Nothing like a good story. Some I read. Some I watch. Some I find at estate sales.
The mechanic who no longer needed the tools collected over the years. The crafter who once upon a time gushed over decorative odds and ends now left for others to discover. The shopaholic’s unworn hoard of clothes that could have stocked a boutique shop.
Describing that last sale to a friend I said, “It’s the only time I have seen two dozen swimsuits with store tags still attached. That woman liked to shop more than she liked to cook. Some estate sales have two, three, even four sets of pots and pans. She had an old inexpensive set that barely filled a corner of the kitchen counter. Yet, socks and shoes overflowed several tables along with boxes of blouses and pants. If she found a style she liked, she bought one in every color offered. Her penchant for shopping extended to makeup as the heap of unopened packages testified.”
Besides being a Nosy Parker, I go to estate sales looking for Bibles and Christian literature to send to Love Packages or new and gently used items for various non-profits. From that house heaped with clothes, I filled a box with new socks for Liberty Baptist’s outreach program or to stuff in Operation Christmas Child boxes.

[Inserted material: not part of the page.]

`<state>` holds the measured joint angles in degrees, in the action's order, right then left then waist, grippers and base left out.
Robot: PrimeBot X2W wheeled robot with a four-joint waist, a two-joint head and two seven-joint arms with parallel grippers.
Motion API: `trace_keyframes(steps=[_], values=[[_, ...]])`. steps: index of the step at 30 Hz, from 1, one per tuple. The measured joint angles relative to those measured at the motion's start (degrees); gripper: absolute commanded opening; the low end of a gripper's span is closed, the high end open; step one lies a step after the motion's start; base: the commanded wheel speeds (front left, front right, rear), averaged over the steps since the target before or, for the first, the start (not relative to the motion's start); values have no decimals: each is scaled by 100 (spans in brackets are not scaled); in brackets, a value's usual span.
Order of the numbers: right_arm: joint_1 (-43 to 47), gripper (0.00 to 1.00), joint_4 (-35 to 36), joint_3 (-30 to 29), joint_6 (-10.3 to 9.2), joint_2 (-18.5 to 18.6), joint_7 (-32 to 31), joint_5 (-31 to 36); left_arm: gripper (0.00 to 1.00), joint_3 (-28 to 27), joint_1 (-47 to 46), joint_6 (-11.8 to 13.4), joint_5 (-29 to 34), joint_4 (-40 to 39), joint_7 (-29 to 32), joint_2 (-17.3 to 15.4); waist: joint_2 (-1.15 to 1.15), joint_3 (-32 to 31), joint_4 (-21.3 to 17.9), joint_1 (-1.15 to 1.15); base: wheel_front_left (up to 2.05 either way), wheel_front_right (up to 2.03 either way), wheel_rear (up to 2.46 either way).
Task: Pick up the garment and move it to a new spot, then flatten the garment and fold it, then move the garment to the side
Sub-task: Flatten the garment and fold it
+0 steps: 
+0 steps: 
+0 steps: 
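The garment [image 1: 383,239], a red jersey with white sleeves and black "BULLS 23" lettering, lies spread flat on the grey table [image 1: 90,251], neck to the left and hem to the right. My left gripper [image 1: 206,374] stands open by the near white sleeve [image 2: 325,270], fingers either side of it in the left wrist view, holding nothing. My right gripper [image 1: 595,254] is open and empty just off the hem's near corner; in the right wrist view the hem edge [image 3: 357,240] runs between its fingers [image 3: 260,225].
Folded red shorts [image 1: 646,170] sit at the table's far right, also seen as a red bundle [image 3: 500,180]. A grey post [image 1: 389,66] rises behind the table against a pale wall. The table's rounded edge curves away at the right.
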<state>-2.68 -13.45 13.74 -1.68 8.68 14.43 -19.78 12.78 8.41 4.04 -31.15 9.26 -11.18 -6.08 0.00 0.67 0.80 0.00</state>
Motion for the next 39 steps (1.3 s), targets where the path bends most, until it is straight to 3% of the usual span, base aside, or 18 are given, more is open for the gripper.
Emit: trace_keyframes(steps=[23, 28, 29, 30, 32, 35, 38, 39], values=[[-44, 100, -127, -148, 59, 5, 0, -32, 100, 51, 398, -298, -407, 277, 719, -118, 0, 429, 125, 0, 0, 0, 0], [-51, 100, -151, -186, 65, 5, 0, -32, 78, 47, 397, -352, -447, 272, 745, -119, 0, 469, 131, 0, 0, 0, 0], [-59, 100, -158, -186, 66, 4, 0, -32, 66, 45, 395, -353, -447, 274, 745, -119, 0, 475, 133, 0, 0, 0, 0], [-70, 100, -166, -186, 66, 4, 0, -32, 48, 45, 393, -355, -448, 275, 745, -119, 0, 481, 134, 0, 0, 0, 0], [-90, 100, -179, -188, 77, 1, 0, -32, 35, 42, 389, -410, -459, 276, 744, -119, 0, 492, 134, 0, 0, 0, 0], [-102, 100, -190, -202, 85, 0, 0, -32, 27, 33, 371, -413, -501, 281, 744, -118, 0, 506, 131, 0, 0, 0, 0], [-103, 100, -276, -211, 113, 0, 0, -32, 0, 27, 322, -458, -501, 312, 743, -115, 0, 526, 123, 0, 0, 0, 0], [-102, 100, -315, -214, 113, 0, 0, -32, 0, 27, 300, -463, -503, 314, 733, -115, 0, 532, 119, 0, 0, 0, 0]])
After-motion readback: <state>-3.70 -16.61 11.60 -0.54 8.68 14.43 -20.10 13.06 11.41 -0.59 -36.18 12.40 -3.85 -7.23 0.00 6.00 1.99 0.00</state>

Walking through the house, I found her child’s yearbooks in one room, the cross stitch piece she stitched for him in another and then, in a neglected corner I dug through a box of unsold clothes that included a t-shirt printed to commemorate her late son’s too short life.
I left wondering if she shopped to numb her pain.
The signs for the other estate sale took me to a low roofed, log cabin at the end of a tree lined road. It was a picker’s sale in a house that the nearby family used to store items they did not need but wanted to keep.
I learned that a former Mississippi University math professor had built the log cabin. He lived there alone, like a hermit. Although he died 18 years ago, many of his treasures remained when his cabin became a storage unit.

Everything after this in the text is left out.